Give back an exact copy of the lines from the start of the material through the line bearing "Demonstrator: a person". Include both ends and nothing else.
-=-=-
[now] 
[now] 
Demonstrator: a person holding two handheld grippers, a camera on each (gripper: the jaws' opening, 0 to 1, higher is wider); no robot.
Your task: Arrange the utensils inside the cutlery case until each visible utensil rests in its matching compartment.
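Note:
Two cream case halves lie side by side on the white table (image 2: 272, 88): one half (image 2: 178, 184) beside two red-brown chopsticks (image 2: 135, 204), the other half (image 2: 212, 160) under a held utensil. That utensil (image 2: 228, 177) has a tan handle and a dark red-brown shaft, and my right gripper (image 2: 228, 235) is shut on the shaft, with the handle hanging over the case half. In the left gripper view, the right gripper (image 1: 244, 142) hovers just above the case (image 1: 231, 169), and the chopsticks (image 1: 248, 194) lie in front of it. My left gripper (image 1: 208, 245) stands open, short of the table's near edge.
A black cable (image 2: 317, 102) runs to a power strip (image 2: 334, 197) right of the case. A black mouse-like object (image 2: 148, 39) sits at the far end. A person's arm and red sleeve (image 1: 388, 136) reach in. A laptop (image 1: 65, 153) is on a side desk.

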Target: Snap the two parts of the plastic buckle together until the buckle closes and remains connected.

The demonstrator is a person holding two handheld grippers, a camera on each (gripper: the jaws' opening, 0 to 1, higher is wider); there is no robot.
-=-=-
• Output below
[now] 
[now] 
Demonstrator: a person holding two handheld grippers, a camera on each (gripper: the jaws' opening, 0 to 1, higher is wider); no robot.

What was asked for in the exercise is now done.